Purchase price allocation (PPA) is an application of goodwill accounting whereby one company (the acquirer), when purchasing a second company (the target), allocates the purchase price into various assets and liabilities acquired from the transaction.
With respect to the assignment of goodwill and other asset values, valuations for financial reporting purposes involve the allocation of asset values at the reporting unit level, and the acquired assets can be added to an acquirer’s existing reporting units.
A Typical Purchase Price Allocation
Book Value Being Adjusted to Fair Value
Book values of assets and liabilities are often different from their fair values. In allocating the purchase price to these assets and liabilities, we step, or write, them up/down to reflect their fair values.
Valuation of Intangibles Assets
Examples of identifiable intangible assets may include customer contracts, Internet domain names, patents and trademarks, brand names, copyrigts, concession rights, non-compete agreements, licences or permits in specific regulated industries, profit guarantees etc.
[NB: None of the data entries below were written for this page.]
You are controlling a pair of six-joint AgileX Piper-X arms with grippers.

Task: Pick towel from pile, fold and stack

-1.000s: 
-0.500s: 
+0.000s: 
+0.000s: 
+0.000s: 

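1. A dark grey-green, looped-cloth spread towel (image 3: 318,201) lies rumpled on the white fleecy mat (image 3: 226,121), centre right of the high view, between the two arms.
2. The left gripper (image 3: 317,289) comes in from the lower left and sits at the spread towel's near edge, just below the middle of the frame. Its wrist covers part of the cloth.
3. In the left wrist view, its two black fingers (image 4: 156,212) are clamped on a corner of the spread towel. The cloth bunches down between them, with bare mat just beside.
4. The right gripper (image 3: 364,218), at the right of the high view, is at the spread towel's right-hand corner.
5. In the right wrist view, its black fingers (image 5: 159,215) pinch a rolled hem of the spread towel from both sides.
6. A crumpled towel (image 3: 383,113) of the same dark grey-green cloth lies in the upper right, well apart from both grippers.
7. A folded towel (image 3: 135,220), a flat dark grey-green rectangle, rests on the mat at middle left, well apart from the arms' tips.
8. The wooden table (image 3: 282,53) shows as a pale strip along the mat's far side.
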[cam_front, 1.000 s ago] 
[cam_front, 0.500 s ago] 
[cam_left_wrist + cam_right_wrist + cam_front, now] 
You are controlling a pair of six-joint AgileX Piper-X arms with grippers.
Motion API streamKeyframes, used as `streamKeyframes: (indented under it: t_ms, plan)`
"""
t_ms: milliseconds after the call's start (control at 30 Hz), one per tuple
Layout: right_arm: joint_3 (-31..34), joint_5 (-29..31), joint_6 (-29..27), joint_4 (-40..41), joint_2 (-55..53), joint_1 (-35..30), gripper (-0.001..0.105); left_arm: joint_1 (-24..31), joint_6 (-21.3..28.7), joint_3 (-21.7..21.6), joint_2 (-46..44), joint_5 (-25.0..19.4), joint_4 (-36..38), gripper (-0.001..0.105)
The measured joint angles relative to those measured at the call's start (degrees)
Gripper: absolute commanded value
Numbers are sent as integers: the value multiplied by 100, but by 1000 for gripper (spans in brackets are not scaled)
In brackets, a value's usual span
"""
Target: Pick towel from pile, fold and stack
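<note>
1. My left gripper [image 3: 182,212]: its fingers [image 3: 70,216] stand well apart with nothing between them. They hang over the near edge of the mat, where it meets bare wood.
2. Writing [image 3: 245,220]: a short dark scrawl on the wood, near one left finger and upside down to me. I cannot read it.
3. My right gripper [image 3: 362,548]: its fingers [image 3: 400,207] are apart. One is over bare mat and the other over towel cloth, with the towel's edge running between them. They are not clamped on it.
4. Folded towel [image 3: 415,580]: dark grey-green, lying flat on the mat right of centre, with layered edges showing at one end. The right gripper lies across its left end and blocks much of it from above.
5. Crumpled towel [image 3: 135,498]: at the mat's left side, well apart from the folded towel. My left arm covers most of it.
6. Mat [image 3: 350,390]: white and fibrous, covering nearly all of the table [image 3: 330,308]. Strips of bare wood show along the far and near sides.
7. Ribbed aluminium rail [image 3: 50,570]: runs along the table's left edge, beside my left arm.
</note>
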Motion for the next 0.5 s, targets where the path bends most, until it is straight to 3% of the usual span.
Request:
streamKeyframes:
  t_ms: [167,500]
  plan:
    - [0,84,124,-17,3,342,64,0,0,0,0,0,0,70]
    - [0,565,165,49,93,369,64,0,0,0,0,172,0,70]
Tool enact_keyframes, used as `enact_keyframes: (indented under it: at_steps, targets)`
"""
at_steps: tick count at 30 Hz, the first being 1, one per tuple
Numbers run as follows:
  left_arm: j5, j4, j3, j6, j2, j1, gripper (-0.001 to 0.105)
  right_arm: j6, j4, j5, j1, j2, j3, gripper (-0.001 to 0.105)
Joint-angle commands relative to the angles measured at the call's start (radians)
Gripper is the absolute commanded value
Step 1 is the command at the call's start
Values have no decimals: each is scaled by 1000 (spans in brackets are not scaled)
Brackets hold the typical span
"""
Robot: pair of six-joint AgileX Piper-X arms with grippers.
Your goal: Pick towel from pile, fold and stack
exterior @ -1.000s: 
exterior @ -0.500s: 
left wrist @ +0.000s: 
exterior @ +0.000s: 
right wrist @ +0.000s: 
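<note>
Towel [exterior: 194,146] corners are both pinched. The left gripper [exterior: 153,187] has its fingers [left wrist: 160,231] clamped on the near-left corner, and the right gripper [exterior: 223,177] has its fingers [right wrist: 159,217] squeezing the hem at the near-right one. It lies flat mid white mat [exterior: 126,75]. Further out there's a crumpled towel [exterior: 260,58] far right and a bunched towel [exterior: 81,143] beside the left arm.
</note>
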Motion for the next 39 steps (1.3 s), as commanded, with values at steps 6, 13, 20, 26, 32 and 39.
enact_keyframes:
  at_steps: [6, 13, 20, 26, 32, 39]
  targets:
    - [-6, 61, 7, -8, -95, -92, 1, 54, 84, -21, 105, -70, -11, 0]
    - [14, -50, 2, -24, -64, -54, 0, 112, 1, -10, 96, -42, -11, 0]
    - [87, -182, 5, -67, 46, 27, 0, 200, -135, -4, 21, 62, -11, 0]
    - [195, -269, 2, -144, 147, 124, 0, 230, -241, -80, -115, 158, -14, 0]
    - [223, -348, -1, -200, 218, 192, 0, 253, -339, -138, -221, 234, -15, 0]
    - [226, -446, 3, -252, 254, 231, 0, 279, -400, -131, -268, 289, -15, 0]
As much we value our employees, assembled workforces are not considered identifiable intangibles under IAS 38.
Our Comprehensive PPA Service Scope
We go beyond simple balance sheet adjustments to identify and value the hidden drivers of deal value:
- Intangible Asset Valuation: Precise identification and valuation of:
- Marketing-related: Trademarks, brands, and non-competition agreements.
- Customer-related: Customer relationships, backlogs, and distribution networks.
- Technology-related: Patents, unpatented technology, and proprietary software.
- Contract-based: Franchise agreements, mining rights, and concession rights.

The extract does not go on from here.